Good afternoon, everybody. This is David Blain, CEO of BlueSky Wealth Advisors, coming to you here today from our beautiful headquarters in New Bern, North Carolina. Unfortunately, the markets are not so beautiful today. It’s another down day on Wall Street, couple 3, 4%, depending on which index you look at. So I wanted to make this video today just to talk about what’s going on, what we see for the future, and what if any actions that you should take.

First of all, let me acknowledge, there’s a lot of craziness going on out there today. You’ve got stock markets declining, inflation, food prices, gas prices are going crazy. Going to grocery stores, you see empty shelves, trying to buy a car, lots are empty, just a lot of things happening. Of course, the disaster that continues over in Ukraine, the invasion by Russia of Ukraine.

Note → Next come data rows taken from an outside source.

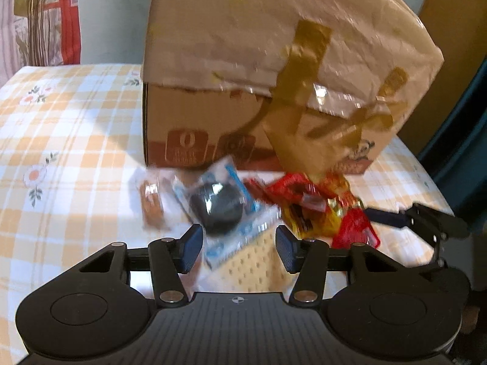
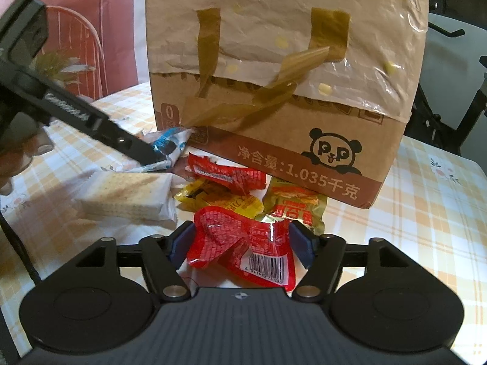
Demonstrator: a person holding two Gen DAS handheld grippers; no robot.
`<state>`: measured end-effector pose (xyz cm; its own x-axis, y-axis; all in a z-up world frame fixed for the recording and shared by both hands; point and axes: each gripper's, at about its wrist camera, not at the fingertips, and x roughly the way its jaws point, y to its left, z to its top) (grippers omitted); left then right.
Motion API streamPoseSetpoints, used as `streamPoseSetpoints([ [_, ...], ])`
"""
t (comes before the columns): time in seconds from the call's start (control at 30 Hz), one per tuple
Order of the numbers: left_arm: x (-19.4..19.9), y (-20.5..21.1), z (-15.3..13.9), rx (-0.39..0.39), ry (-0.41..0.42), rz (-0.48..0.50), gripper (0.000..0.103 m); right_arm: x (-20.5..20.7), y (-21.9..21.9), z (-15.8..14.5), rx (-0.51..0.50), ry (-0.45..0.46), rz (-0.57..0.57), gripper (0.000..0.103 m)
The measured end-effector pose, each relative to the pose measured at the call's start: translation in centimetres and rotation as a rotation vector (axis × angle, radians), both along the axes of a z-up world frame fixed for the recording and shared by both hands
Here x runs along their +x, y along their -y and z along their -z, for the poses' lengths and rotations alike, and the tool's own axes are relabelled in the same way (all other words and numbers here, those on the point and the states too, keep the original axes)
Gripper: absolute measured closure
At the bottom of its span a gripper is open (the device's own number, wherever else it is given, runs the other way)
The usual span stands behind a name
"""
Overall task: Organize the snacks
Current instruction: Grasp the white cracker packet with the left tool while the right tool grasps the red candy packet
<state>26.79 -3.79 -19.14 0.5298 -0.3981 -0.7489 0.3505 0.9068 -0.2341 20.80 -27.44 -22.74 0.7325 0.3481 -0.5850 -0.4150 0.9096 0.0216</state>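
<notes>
A brown cardboard box (image 2: 289,70) wrapped in paper and tape stands on the checked tablecloth (image 2: 432,213); it also shows in the left wrist view (image 1: 243,45). Snacks lie in front of it. My right gripper (image 2: 240,246) has its pads against both sides of a red snack packet (image 2: 231,237). My left gripper (image 1: 239,248) is open above a blue-and-white packet holding a dark round biscuit (image 1: 217,203). A wafer pack (image 2: 127,197), a second red packet (image 2: 225,175), a yellow packet (image 2: 219,200) and a gold-red packet (image 2: 295,206) lie nearby.
A small brown biscuit pack (image 1: 150,202) lies left of the blue packet. The right gripper's finger (image 1: 420,219) shows at the right in the left wrist view. A chair (image 2: 450,85) stands behind the table at the right. A curtain (image 1: 39,15) hangs at the back left.
</notes>
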Motion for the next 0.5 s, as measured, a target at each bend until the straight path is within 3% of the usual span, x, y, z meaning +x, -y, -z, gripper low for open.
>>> streamPoseSetpoints([
  [0.5,-4.3,1.2,0.8,0.059,-0.013,0.013,0.048,-1.6,0.1,-1.3,-0.020,0.060,0.034,0.029],
])
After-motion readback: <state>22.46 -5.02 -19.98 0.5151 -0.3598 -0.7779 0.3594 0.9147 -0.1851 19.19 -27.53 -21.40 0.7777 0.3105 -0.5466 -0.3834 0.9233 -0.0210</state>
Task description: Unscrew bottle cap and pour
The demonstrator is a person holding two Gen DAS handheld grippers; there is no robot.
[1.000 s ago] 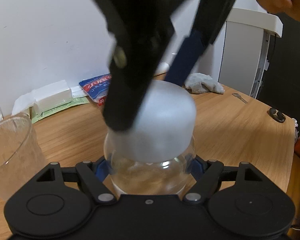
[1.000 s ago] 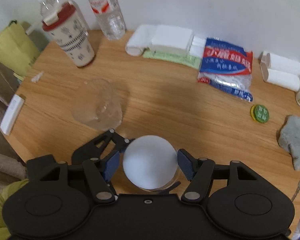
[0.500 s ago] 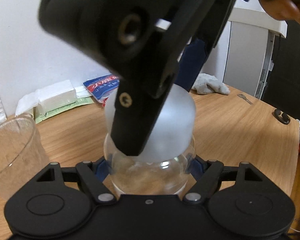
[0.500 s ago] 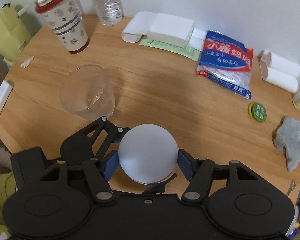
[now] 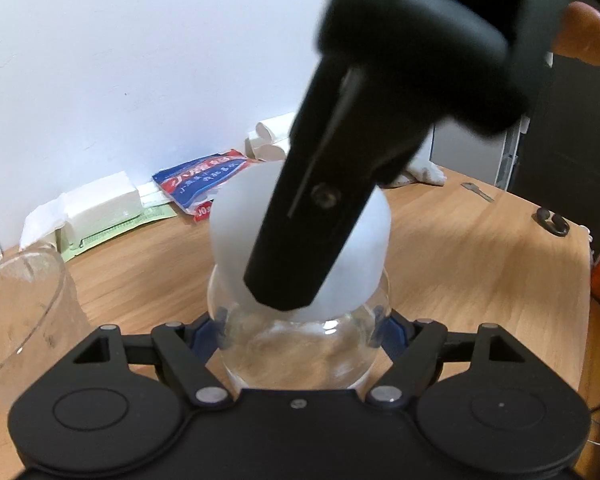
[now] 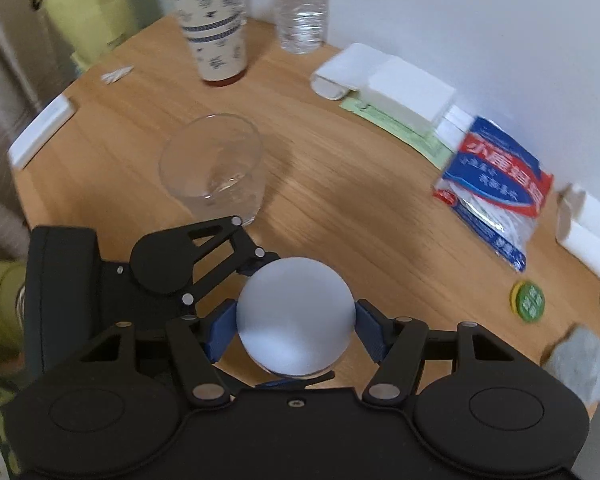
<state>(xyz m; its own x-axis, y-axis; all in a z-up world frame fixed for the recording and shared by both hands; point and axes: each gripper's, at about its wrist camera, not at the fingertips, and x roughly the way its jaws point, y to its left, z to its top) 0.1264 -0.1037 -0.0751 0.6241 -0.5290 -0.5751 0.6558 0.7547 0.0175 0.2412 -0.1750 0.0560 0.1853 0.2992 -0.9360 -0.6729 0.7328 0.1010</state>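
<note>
A clear glass bottle [image 5: 300, 344] with a frosted white domed cap [image 5: 352, 280] stands on the wooden table. My left gripper [image 5: 300, 328] is shut on the bottle's body from the side. My right gripper [image 6: 296, 328] comes from above and is shut on the cap [image 6: 296, 320]; its blue pads [image 6: 220, 330] press the cap's sides. The right gripper's black body [image 5: 340, 184] hides much of the cap in the left wrist view. An empty clear glass [image 6: 212, 168] stands to the left of the bottle; it also shows in the left wrist view [image 5: 16, 308].
A patterned tumbler with a red lid [image 6: 212, 20] and a plastic water bottle [image 6: 300, 4] stand at the back. White tissue packs [image 6: 388, 84], a blue-red packet [image 6: 496, 184], a green lid [image 6: 528, 300] and a grey cloth [image 6: 580, 364] lie to the right.
My right gripper has turned on the cap, so its view swung and its body swept across the left wrist view. The left gripper and the bottle stay in place.
</note>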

So there’s a lot of things going on to process. And so what I want to do today is just take a few minutes to just set the stage of what’s happening, things that you should be concerned about, and maybe things that you shouldn’t be quite concerned about. I know how you feel. I feel that the pain as well. I drive a pickup truck and it costs me over a hundred dollars to fill that thing up. I have a diesel motor home. Diesel prices here in North Carolina and most up and down the East Coast where I travel are well above $6 a gallon pretty much today. Have a bunch of teenagers at home that like to eat a lot of food. So feeling that food prices. So I definitely know how you feel. And what I want to do is talk about, I felt the same way.

David Blain:
I started my investing career, probably we’ll just say in the early 1980s. I lived at home. I had a newspaper route. I had a little business fixing bikes, repairing them, selling them, different things like that. So I was making some money and my father took me down to a local bank, taught me how to invest a CD. He also had this subscription of this publication called Value Line. For those of you that maybe haven’t heard of that, it’s a investing publication for individual stocks.

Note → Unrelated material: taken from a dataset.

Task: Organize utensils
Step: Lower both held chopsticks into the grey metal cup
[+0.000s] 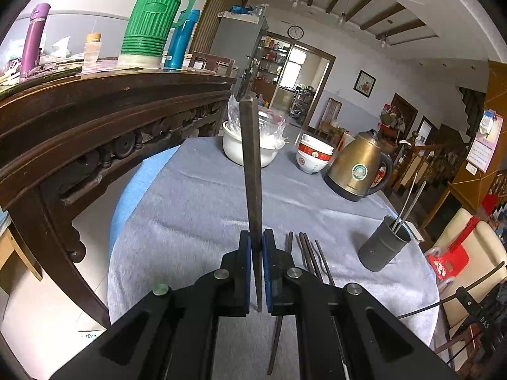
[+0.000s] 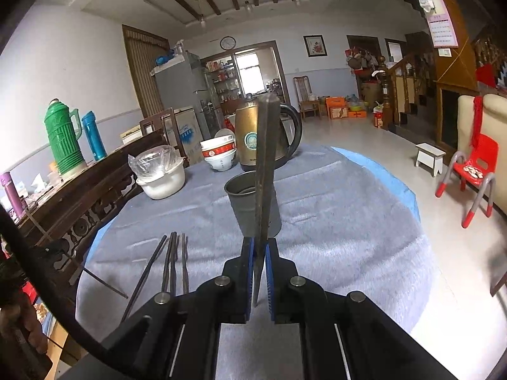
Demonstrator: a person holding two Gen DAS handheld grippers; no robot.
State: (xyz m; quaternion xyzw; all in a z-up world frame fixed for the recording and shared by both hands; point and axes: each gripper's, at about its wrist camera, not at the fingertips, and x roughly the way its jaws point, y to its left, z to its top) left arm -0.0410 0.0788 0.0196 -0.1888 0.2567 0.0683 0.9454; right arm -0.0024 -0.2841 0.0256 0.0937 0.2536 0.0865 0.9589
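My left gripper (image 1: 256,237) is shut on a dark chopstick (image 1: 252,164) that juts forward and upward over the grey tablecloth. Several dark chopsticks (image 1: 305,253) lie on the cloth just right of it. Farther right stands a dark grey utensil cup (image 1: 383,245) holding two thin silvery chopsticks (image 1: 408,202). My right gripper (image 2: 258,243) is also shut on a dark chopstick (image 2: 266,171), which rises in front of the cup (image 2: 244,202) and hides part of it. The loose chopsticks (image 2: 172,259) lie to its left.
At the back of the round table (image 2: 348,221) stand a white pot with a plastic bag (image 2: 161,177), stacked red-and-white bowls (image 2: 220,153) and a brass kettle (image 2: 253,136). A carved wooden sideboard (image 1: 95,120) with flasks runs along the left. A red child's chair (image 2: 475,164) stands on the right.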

So I started investing way back in the early 1980s. What I did for today was I went back to all those different timeframes and I thought I would share with you a little chronology of investing in my lifetime. I have a list here of all the different declines from a high starting in 1981, where the market went down either 30% after 50 days, sort of a quick, sharp, big decline, or a 13% decline after 145 days. You can see 1981, ’83, ’87, ’90, ’98, 2000, 2002, 2007, 2011, 2015, 2020. And then of course this one that started in January of 2022 and still ongoing to today.

You can see the percentage loss. You’ve got some modest ones. You’ve got some 20s, some 30s, some teens. And of course the big one there in 2007, 2008, where the US equity markets lost about 53.8%. In 2020, when COVID hit, that was a quicker one. You can see over here, I have the number of days listed. It was only 40 days long, but boy, was it a painful 40 days, minus 37%. The reason I wanted to share that with you is just to let you know that I have been through this before.

A lot of you that are clients of BlueSky, you’ve probably been through this before. Maybe you didn’t notice it. Maybe this time seems worse. They’re all different. If you look at what happened in the ’80s or the ’90s, or the 2000s or the 2020, every one of them had a little bit unique flare to them, but they all resolved themselves in time. So that’s what my main message for today, is just that, that this is no different than the other, I think it’s 12 or 15 bear markets that I’ve been through.

Each one is a little bit unique circumstances, but I have a saying around here that as long as people want something better for their lives, some people have given up on their own lives, but they want something better for their children or grandchildren. Who do you know that you’ve ever spoke to that doesn’t want a better life for their children and grandchildren, who doesn’t want a better plan and a better way of life, a better standard of living?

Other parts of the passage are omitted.